Au lendemain de la défaite de 1870, la France, surpassée par l’ennemi allemand, est amputée de territoires. Autrefois peu dangereux, le voisin piémontais a depuis unifié l’Italie et représente une vraie menace si les relations diplomatiques se dégradent. Rapidement, un comité de défense a pour mission de fortifier les frontières et de moderniser un système défensif largement dépassé. Le général Séré de Rivières prend au fur et à mesure la tête de ce comité et échafaude son projet. Dans les Alpes, il adapte son schéma défensif au relief et en tire avantage. Les forts sont répartis en 3 catégories, dans la pente :
La première génération de forts est basée sur une défense passive. En Maurienne, pour interdire l’accès au tunnel ferroviaire du Fréjus on construit à Modane le fort du Replaton et à Valloire, le fort du Télégraphe. A l’entrée de la vallée, les forts de « basse-montagne » de Montgilbert, Aiton, Chamousset complètent cette défense.
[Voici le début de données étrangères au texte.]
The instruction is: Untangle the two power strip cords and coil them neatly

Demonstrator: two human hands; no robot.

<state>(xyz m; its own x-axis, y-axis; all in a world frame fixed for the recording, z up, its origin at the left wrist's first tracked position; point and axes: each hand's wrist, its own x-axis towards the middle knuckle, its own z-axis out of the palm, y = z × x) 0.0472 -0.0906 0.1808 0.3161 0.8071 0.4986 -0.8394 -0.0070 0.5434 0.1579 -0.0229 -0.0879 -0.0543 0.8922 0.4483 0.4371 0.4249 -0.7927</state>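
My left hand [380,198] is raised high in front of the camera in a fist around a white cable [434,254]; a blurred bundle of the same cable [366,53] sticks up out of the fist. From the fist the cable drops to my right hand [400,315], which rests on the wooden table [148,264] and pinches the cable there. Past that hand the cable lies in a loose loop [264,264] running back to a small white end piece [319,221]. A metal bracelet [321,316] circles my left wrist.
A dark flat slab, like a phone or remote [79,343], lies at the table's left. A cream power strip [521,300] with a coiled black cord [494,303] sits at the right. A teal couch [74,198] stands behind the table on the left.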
Pour contrôler l’accès au col du Petit-Saint-Bernard par la vallée de la Tarentaise on construit le fort du Mont, les batteries de Conflans, le fort de Tamié sur la place d’Albertville et les forts de la place de Bourg-Saint-Maurice
Dix ans plus tard, une deuxième génération de forts voit le jour. Construits pour une défense active, ils protègent au plus près la frontière, à la crête des Alpes. Les troupes alpines nouvellement créées pratiquent l’hivernage ce qui permet l’occupation constante de ces fortifications de montagne. C’est le cas à la Redoute ruinée qui protège la frontière au niveau du col du Petit-Saint-Bernard et aux forts du Mont froid, de la Turra et du Sappey pour le col du Mont-Cenis.
Promontoire rocheux dominant la vallée de la Maurienne de 900 mètres, le site est logiquement retenu par le corps du génie pour la construction du fort. Puissamment armé et fortifié, il peut accueillir plus de 200 hommes. Il fait partie du système de défense de Modane avec les forts du Replaton et du Sapey.
Eloigné du front, le fort ne joue aucun rôle pendant la Première Guerre. Il est majoritairement utilisé à des fins d’entraînement jusqu’à ce que la montée des tensions avec l’Allemagne et l’Italie dans les années 1930 entraîne un regain d’intérêt pour lui. On réalise des travaux de confort pour préparer le retour d’une garnison constante et on construit en urgence des positions renforcées de type Maginot pour y installer mitrailleuses et canons. Le fort est prêt pour affronter le conflit à venir !
En 1940, il met une grande pression sur les troupes italiennes passant par les cols de l’Aiguille noire et des Rochilles et tient son rang, empêchant toute avancée. Pendant l’Occupation, le fort est désarmé et n’est plus menacé jusqu’à ce que les armées allemandes occupent le sud de la France. Occupé par un détachement allemand, le fort est le siège d’une tragédie le 24 Août 1944 quand 4 hommes de Valloire sont brûlés vifs dans l’infirmerie. Les américains chassent les allemands du fort, qui est utilisé en tant que plateforme pour de l’artillerie lourde. C’est la fin de son utilité en temps de guerre.
Au début du 19e siècle, un poste télégraphique Chappe permettait de transmettre des messages sur de longues distances. S’il posa les bases de la communication moderne, rapidement dépassé il fut remplacé par un système électrique et démantelé quelques décennies plus tard
Après la Seconde Guerre mondaile, la question de l’utilisation du fort se pose. Bien qu’occupé de manière périodique pour des entraînements en montagne, c’est dans les télécommunications que le fort trouve une seconde vie et renoue alors avec le rôle initial du site. En 1962, un réémetteur de télévision pour le compte de la RTF (Radiodiffusion-télévision française) est installé. Par la suite, des locaux sont mis à la disposition d’acteurs publics comme privés et on installe un pylône électrique. La commune de Valloire achète le fort en 1999 et réalise des travaux de sauvegarde en lien avec l’intercommunalité. Le site est depuis accessible au public dans le cadre de visites guidées.